■ **What this task involves**:
Set down the full data below exactly as given, please.

============================================================

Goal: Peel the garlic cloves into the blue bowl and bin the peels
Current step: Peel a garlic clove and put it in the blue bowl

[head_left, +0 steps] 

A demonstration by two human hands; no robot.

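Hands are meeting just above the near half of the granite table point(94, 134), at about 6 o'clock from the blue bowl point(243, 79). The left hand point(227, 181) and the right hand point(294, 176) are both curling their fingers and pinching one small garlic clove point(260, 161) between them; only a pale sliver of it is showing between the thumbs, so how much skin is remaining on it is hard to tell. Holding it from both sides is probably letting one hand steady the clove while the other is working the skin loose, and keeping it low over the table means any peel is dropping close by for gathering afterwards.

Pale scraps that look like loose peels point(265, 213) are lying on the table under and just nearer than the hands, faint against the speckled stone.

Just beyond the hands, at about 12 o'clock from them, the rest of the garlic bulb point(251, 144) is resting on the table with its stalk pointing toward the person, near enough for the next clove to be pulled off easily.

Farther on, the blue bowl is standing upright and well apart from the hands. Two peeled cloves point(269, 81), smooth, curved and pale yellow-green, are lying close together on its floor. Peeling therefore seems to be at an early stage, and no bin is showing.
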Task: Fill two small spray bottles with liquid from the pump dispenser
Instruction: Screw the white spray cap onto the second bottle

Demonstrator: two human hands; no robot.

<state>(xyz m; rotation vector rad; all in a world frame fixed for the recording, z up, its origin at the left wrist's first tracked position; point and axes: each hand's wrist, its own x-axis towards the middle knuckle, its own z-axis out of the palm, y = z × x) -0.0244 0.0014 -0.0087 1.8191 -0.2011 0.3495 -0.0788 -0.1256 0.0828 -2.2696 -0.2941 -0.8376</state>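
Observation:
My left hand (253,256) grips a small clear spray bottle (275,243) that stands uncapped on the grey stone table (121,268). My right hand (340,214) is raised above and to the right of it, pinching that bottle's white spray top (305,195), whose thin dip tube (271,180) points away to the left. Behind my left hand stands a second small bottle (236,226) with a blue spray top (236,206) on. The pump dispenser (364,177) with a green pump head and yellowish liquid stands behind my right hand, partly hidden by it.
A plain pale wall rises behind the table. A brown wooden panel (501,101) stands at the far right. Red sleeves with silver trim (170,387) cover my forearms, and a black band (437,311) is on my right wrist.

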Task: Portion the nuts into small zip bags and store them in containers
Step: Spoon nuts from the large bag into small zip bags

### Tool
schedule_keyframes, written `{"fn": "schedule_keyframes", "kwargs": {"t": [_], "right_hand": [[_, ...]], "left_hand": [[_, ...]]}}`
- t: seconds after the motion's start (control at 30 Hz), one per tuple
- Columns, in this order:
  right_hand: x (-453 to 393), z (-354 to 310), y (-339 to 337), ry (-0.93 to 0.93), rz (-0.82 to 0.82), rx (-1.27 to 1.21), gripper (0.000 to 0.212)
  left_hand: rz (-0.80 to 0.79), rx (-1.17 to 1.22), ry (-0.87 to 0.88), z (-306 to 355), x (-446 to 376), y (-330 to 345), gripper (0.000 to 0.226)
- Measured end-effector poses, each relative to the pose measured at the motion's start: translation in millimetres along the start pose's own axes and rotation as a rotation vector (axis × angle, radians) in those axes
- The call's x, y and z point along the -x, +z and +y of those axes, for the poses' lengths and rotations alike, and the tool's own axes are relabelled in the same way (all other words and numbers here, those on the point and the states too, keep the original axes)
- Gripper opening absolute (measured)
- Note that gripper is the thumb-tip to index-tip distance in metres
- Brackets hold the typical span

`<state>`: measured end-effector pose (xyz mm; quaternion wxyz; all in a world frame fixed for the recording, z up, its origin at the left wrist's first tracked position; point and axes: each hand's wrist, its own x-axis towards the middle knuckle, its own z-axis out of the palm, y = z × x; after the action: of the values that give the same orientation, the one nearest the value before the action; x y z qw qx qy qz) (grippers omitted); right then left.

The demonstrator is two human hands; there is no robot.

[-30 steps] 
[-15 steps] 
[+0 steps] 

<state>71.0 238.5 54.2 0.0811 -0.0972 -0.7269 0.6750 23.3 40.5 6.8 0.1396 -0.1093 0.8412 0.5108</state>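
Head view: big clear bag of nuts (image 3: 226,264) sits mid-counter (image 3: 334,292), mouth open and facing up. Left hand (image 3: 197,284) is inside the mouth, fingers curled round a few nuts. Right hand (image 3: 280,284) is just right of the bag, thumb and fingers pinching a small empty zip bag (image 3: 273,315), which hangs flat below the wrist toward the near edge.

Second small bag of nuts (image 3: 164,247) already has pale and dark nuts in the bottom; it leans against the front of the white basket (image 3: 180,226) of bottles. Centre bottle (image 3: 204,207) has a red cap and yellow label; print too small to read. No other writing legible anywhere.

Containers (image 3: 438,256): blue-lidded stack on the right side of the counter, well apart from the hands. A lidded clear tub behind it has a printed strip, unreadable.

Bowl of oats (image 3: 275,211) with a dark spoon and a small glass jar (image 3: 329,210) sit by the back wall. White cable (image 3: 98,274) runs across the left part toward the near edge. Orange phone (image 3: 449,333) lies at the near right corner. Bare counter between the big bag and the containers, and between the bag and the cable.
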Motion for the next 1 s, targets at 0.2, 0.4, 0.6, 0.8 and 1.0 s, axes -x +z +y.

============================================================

■ **Response area**:
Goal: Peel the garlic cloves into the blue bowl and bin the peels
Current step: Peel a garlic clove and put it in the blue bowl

[head_left, +0 steps] 

A demonstration by two human hands; no robot.

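Hands are meeting just above the near half of the granite table point(94, 134), at about 6 o'clock from the blue bowl point(243, 79). The left hand point(227, 181) and the right hand point(294, 176) are both curling their fingers and pinching one small garlic clove point(260, 161) between them; only a pale sliver of it is showing between the thumbs, so how much skin is remaining on it is hard to tell. Holding it from both sides is probably letting one hand steady the clove while the other is working the skin loose, and keeping it low over the table means any peel is dropping close by for gathering afterwards.

Pale scraps that look like loose peels point(265, 213) are lying on the table under and just nearer than the hands, faint against the speckled stone.

Just beyond the hands, at about 12 o'clock from them, the rest of the garlic bulb point(251, 144) is resting on the table with its stalk pointing toward the person, near enough for the next clove to be pulled off easily.

Farther on, the blue bowl is standing upright and well apart from the hands. Two peeled cloves point(269, 81), smooth, curved and pale yellow-green, are lying close together on its floor. Peeling therefore seems to be at an early stage, and no bin is showing.
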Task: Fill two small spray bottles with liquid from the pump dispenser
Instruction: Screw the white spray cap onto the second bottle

Demonstrator: two human hands; no robot.

<state>(xyz m; rotation vector rad; all in a world frame fixed for the recording, z up, its origin at the left wrist's first tracked position; point and axes: each hand's wrist, its own x-axis towards the middle knuckle, its own z-axis out of the palm, y = z × x) -0.0244 0.0014 -0.0087 1.8191 -0.2011 0.3495 -0.0788 -0.1256 0.0828 -2.2696 -0.2941 -0.8376</state>
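Observation:
My left hand (253,256) grips a small clear spray bottle (275,243) that stands uncapped on the grey stone table (121,268). My right hand (340,214) is raised above and to the right of it, pinching that bottle's white spray top (305,195), whose thin dip tube (271,180) points away to the left. Behind my left hand stands a second small bottle (236,226) with a blue spray top (236,206) on. The pump dispenser (364,177) with a green pump head and yellowish liquid stands behind my right hand, partly hidden by it.
A plain pale wall rises behind the table. A brown wooden panel (501,101) stands at the far right. Red sleeves with silver trim (170,387) cover my forearms, and a black band (437,311) is on my right wrist.
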
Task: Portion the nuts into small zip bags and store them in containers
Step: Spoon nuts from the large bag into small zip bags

### Tool
schedule_keyframes, written `{"fn": "schedule_keyframes", "kwargs": {"t": [_], "right_hand": [[_, ...]], "left_hand": [[_, ...]]}}`
- t: seconds after the motion's start (control at 30 Hz), one per tuple
- Columns, in this order:
  right_hand: x (-453 to 393), z (-354 to 310), y (-339 to 337), ry (-0.93 to 0.93), rz (-0.82 to 0.82), rx (-1.27 to 1.21), gripper (0.000 to 0.212)
  left_hand: rz (-0.80 to 0.79), rx (-1.17 to 1.22), ry (-0.87 to 0.88), z (-306 to 355), x (-446 to 376), y (-330 to 345), gripper (0.000 to 0.226)
- Measured end-effector poses, each relative to the pose measured at the motion's start: translation in millimetres along the start pose's own axes and rotation as a rotation vector (axis × angle, radians) in those axes
- The call's x, y and z point along the -x, +z and +y of those axes, for the poses' lengths and rotations alike, and the tool's own axes are relabelled in the same way (all other words and numbers here, those on the point and the states too, keep the original axes)
- Gripper opening absolute (measured)
- Note that gripper is the thumb-tip to index-tip distance in metres
- Brackets hold the typical span

`<state>`: measured end-effector pose (xyz mm; quaternion wxyz; all in a world frame fixed for the recording, z up, its origin at the left wrist's first tracked position; point and axes: each hand's wrist, its own x-axis towards the middle knuckle, its own z-axis out of the palm, y = z × x; after the action: of the values that give the same orientation, the one nearest the value before the action; x y z qw qx qy qz) (grippers omitted); right then left.

The demonstrator is two human hands; there is no robot.

[-30 steps] 
[-15 steps] 
[+0 steps] 

<state>71.0 238.5 54.2 0.0811 -0.0972 -0.7269 0.6750 23.3 40.5 6.8 0.1396 -0.1093 0.8412 0.5108</state>
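Head view: big clear bag of nuts (image 3: 226,264) sits mid-counter (image 3: 334,292), mouth open and facing up. Left hand (image 3: 197,284) is inside the mouth, fingers curled round a few nuts. Right hand (image 3: 280,284) is just right of the bag, thumb and fingers pinching a small empty zip bag (image 3: 273,315), which hangs flat below the wrist toward the near edge.

Second small bag of nuts (image 3: 164,247) already has pale and dark nuts in the bottom; it leans against the front of the white basket (image 3: 180,226) of bottles. Centre bottle (image 3: 204,207) has a red cap and yellow label; print too small to read. No other writing legible anywhere.

Containers (image 3: 438,256): blue-lidded stack on the right side of the counter, well apart from the hands. A lidded clear tub behind it has a printed strip, unreadable.

Bowl of oats (image 3: 275,211) with a dark spoon and a small glass jar (image 3: 329,210) sit by the back wall. White cable (image 3: 98,274) runs across the left part toward the near edge. Orange phone (image 3: 449,333) lies at the near right corner. Bare counter between the big bag and the containers, and between the bag and the cable.
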Motion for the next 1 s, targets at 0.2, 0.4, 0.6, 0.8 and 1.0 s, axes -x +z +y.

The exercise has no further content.